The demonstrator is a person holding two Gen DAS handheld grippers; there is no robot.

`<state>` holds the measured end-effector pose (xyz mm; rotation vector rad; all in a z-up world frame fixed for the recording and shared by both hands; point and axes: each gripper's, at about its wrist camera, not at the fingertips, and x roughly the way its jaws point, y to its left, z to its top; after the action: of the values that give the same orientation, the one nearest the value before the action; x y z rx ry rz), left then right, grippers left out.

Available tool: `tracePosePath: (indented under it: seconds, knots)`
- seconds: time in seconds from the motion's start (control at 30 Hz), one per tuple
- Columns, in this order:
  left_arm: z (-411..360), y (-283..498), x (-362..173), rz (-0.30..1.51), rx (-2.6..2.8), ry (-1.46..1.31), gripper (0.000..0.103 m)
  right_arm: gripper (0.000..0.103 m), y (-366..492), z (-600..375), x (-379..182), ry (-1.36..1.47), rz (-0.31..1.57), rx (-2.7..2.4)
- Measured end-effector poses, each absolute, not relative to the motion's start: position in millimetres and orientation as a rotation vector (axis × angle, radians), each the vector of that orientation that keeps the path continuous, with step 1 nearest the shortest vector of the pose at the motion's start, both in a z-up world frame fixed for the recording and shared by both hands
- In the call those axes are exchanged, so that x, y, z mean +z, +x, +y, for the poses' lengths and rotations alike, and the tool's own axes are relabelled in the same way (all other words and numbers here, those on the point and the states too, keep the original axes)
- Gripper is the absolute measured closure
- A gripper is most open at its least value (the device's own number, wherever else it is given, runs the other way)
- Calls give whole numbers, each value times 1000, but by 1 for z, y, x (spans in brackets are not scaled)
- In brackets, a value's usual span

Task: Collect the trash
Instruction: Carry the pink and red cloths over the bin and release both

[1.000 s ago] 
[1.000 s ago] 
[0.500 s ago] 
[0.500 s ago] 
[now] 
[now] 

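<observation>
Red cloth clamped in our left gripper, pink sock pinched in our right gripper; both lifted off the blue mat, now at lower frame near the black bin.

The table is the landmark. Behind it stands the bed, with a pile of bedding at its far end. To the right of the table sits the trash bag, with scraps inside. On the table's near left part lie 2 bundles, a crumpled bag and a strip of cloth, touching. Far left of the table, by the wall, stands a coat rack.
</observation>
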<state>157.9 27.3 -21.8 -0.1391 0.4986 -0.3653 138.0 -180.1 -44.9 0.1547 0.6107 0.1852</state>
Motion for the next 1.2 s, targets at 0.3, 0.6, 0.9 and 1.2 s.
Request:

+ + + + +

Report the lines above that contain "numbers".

* Exercise result *
- In the call those axes are exchanged, so that x, y, z mean +z, +x, +y, for the poses' lengths and rotations alike, and the tool's own axes are relabelled in the same way (all other words and numbers here, those on the point and the states too, keep the original axes)
- Calls give whole numbers, each value times 1000, but by 1 for z, y, x (spans in brackets are not scaled)

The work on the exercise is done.